-- Problem --
Out of the material that follows, write out exactly the lines from the line with "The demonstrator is" to the line with "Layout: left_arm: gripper", both ends included, and no others.

Supplied data Start Marker

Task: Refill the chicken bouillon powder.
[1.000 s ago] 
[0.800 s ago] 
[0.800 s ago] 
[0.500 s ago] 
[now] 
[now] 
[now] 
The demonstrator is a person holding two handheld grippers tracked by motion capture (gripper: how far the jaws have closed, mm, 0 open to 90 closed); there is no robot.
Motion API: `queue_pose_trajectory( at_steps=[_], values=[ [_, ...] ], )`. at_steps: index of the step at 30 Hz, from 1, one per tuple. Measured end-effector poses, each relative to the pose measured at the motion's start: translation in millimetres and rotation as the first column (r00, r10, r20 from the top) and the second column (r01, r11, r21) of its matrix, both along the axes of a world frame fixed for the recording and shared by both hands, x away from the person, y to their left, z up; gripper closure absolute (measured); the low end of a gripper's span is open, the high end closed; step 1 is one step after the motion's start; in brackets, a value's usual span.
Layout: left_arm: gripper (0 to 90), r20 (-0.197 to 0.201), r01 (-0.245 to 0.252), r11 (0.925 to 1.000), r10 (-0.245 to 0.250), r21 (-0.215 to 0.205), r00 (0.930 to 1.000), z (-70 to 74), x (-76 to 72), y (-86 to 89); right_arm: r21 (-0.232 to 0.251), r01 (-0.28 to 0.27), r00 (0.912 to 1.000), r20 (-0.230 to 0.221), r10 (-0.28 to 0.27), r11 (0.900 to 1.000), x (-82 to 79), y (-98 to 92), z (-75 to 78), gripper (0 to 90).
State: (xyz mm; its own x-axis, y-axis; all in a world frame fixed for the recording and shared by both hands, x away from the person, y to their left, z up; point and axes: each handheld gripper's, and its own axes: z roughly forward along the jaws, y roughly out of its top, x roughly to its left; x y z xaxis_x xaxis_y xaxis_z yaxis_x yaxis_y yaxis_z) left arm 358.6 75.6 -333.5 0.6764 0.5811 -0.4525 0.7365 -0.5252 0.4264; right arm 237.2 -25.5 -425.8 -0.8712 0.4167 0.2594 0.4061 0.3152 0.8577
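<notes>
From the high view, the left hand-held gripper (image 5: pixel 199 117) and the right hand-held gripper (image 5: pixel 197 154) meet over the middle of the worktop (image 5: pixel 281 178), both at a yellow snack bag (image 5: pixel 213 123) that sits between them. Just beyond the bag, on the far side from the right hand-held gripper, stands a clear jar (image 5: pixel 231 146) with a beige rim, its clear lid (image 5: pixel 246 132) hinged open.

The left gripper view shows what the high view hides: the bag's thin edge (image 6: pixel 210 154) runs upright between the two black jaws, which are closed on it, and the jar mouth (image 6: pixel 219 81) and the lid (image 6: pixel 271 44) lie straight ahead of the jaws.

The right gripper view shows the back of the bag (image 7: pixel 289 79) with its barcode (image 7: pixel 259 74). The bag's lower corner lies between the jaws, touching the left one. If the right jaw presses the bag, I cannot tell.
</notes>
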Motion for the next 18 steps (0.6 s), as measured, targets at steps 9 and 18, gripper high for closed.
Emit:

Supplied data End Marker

-- Your solution --
The demonstrator is a person holding two handheld grippers tracked by motion capture (gripper: how far the jaws have closed, mm, 0 open to 90 closed); there is no robot.
Motion API: `queue_pose_trajectory( at_steps=[_], values=[ [_, ...] ], )`. at_steps: index of the step at 30 Hz, from 1, one per tuple. Measured end-effector poses, each relative to the pose measured at the motion's start: translation in millimetres and rotation as the first column (r00, r10, r20 from the top) and the second column (r01, r11, r21) of its matrix, both along the axes of a world frame fixed for the recording and shared by both hands, x away from the person, y to their left, z up; gripper closure absolute (measured); the low end of a gripper's span is open, the high end closed; step 1 is one step after the motion's start; in brackets, a value's usual span.
Layout: left_arm: gripper (0 to 90), r20 (-0.197 to 0.201), r01 (-0.245 to 0.252), r11 (0.925 to 1.000), r10 (-0.245 to 0.250), r21 (-0.215 to 0.205), r00 (0.930 to 1.000), z (-70 to 74), x (-76 to 72), y (-86 to 89); right_arm: r21 (-0.232 to 0.251), r01 (-0.28 to 0.27), r00 (0.912 to 1.000), r20 (-0.230 to 0.221), r10 (-0.28 to 0.27), r11 (0.900 to 1.000), x (-82 to 79), y (-98 to 92), z (-75 to 78), gripper (0 to 90).

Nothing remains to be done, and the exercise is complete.